The password check is a toy example for learning, partially created to work well with power trace analysis. This might make things easier for us. Therefore, we moved on to a more complex target to see how well this might hold up in the real world. The choice fell on qs_parse, because it’s a simple parser, which looked good to handle in the next iteration to test our approach. qs_parse() parses HTTP query strings as they would appear in HTTP GET requests.

We modified the firmware to call qs_parse() on the input provided via the serial interface. To allow us to quickly explore various options, command line handling was added to the fuzzing framework as well as the option to control the input length and to mutate via Radamsa. Since the previous testing uncovered some inconsistencies, a test case is re-played before being added to the corpus to make sure it’s stable and avoid false positives. After adjusting the threshold at which test cases are considered interesting, the fuzzer started generating test cases that look certainly useful when testing a query string parser.

b'AAAAAAAA?AAAAAA' : 233.8046875/23.0
b'AAAAAAAA?&AAAAA' : 253.6640625/18.828125
b'AA=AAAAAAAAAAAA' : 263.87890625/21.01171875
b'AAA&AAAAAAAAAAA' : 226.7265625/22.83984375
b'AA=AAAAAA?AAAAA' : 242.27734375/20.68359375
b'AAAAAAAA?AAAAA=' : 265.09765625/18.6796875
b'AA=AAAAAAAAAAA?' : 231.8125/21.71484375
b'?AAAAAAA?&AAAAA' : 256.4609375/19.65234375

These first results look promising to get a useful corpus, but there are still some roadblocks left. Without sanitizers available, manual inspection of all test cases might still be required to identify security issues. For some devices, it might be possible to detect a reboot by monitoring I/O pins, but other security effects might be harder to identify. It is possible to detect loops by identifying reoccurring patterns via the sum of absolute differences.
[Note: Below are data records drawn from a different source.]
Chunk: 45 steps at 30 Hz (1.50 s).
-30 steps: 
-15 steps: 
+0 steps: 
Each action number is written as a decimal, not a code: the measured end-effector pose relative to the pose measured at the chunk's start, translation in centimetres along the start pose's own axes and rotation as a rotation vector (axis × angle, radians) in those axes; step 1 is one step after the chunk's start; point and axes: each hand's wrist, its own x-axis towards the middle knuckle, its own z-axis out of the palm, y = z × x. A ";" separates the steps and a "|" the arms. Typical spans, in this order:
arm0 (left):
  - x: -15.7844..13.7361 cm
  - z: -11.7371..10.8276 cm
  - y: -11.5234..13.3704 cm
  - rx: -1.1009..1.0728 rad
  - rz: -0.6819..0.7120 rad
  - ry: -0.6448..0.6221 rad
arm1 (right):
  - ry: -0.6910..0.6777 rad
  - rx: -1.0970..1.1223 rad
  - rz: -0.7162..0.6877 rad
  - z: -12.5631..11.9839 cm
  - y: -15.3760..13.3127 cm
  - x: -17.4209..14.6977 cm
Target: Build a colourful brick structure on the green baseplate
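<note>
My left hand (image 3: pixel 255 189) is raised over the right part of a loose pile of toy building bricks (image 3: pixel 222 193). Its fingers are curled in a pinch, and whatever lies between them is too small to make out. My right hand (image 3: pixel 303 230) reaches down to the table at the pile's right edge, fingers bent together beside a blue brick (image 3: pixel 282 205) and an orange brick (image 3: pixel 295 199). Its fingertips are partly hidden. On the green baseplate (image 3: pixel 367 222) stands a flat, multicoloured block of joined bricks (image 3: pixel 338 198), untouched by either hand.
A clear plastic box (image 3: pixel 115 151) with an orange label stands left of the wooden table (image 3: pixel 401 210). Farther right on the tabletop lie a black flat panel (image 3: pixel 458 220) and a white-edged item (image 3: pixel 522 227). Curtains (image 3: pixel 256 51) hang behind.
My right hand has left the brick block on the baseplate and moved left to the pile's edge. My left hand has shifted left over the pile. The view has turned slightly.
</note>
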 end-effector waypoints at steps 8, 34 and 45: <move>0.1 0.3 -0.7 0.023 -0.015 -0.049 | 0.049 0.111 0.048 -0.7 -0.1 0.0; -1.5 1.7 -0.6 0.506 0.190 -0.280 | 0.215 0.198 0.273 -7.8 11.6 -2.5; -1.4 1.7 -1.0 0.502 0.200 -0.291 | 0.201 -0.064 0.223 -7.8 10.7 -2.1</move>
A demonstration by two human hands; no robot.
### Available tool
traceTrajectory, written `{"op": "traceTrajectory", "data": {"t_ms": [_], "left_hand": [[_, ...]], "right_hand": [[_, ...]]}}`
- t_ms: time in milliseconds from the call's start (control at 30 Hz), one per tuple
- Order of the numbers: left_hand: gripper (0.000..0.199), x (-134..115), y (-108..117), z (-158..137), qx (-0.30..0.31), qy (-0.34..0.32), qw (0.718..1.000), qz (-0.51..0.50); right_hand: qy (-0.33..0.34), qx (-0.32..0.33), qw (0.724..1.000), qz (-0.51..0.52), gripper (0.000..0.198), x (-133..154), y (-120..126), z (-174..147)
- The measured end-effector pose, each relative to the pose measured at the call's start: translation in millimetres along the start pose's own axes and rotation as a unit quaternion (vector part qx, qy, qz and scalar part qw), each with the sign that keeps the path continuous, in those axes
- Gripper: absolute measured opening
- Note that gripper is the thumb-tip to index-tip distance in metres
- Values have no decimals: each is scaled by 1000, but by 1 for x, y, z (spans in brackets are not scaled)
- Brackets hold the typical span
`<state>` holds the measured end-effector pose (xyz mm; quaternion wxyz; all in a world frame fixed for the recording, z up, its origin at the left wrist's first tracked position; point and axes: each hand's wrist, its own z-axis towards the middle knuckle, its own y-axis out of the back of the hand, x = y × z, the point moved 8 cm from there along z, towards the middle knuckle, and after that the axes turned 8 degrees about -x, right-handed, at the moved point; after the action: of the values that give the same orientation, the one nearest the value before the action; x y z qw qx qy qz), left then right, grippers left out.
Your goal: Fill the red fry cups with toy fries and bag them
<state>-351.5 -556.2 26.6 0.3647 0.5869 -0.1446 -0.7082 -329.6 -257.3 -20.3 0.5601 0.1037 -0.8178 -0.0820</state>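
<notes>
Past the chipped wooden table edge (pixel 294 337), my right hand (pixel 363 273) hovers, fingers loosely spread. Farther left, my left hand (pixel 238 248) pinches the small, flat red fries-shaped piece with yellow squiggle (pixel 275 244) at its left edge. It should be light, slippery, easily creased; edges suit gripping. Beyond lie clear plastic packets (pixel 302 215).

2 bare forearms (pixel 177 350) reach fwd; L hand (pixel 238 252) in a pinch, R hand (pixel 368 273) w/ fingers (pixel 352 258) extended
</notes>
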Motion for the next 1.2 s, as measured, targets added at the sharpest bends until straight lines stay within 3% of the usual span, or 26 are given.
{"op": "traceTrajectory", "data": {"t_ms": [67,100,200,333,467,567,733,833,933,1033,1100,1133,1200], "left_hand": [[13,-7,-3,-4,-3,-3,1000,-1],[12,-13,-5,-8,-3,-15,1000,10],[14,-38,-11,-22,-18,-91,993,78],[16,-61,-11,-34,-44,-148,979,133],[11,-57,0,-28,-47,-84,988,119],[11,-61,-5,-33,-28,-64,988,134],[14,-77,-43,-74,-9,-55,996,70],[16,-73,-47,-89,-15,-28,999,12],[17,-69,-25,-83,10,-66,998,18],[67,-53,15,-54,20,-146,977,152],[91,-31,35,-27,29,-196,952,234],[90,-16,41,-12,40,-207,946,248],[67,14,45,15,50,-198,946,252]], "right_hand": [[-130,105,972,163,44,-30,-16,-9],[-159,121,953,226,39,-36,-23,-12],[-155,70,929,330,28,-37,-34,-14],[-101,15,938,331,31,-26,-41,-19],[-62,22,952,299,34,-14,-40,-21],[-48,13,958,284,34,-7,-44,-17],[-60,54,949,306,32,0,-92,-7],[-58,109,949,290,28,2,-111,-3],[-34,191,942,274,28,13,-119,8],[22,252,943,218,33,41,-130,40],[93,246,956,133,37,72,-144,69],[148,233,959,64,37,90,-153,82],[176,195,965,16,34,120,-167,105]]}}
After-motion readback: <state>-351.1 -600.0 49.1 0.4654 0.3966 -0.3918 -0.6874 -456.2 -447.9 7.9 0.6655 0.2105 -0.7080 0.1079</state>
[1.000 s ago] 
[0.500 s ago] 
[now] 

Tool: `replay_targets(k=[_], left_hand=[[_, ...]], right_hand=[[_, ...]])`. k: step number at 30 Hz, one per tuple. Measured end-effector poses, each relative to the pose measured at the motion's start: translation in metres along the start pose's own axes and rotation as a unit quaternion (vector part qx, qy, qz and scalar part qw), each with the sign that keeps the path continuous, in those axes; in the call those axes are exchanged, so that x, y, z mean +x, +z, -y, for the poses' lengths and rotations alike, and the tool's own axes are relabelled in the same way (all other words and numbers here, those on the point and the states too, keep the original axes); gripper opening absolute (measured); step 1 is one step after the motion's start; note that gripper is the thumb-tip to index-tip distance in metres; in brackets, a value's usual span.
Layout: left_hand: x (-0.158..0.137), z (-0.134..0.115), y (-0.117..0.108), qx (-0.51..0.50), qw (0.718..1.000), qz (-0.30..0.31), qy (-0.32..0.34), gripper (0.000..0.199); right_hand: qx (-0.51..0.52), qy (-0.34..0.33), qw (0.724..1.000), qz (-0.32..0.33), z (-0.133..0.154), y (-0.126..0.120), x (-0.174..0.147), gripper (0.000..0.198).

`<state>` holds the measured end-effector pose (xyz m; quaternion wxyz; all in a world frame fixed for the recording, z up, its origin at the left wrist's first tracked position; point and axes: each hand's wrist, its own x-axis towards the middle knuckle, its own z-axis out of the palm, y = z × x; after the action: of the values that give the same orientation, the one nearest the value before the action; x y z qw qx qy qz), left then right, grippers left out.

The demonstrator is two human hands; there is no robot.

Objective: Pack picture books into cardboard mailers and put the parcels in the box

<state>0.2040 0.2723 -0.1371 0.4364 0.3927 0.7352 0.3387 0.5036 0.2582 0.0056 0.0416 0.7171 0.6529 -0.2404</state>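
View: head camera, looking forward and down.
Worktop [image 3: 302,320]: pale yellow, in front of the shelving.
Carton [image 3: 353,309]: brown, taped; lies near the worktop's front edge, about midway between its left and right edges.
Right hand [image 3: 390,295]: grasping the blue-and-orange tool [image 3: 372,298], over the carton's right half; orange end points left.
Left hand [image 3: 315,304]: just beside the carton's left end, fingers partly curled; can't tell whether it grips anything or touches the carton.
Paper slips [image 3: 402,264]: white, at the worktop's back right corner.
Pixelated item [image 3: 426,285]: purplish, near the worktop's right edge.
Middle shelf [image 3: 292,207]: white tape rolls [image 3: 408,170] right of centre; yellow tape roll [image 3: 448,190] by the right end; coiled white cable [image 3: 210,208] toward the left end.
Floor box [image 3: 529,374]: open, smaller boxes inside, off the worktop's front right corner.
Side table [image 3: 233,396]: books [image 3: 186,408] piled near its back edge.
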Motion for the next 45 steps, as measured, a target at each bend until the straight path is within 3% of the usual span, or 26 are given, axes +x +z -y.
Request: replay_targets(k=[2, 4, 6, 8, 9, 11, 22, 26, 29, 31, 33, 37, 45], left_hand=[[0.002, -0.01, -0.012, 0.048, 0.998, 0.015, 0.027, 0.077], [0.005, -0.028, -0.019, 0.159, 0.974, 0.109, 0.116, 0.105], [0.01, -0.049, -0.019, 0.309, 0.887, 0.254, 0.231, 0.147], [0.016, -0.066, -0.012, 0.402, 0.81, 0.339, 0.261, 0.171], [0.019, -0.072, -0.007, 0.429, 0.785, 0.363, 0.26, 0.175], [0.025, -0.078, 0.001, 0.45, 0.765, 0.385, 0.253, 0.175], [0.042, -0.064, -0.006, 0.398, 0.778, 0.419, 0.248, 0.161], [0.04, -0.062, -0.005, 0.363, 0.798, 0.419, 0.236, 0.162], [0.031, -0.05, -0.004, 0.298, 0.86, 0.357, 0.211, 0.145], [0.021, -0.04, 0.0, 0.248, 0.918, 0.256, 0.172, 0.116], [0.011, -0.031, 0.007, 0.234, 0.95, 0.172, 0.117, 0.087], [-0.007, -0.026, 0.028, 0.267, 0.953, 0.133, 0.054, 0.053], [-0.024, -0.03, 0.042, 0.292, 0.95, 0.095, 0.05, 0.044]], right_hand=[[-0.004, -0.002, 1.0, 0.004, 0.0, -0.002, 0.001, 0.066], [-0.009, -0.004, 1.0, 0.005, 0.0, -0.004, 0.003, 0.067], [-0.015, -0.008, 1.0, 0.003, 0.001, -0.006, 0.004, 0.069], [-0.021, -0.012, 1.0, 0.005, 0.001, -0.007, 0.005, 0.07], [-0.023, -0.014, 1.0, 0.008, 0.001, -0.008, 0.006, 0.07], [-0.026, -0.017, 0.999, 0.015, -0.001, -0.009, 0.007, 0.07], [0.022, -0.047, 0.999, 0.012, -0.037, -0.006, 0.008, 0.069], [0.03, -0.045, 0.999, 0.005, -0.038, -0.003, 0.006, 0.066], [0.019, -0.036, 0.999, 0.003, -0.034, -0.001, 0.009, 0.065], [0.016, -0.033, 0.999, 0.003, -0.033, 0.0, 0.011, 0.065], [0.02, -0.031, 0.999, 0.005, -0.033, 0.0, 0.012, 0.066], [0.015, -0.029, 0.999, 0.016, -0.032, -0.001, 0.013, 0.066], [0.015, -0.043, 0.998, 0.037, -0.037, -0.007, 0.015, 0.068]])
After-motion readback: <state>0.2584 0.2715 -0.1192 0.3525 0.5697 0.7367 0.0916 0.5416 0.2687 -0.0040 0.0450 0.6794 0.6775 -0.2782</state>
But when we mess around with the input size, comparing traces gets much more complicated: As soon as one input, for e.g., strchr() is longer than another, everything that happens afterwards is shifted and will increase the difference. In future work, one could remove such loops or reoccurring patterns in the traces to better compare them afterwards.

To confirm the observations we made with qs_parse, we tested the code on libyuarel and achieved similar results. Nevertheless, the generated patterns looked interesting, so we added a command line option to allow crude synchronizing with AFL++ to share the generated corpus files between AFL++ instances running on the host and our fuzzing running on the ChipWhisperer-Nano.

If you want to do further tests on this, the source code was released on GitHub.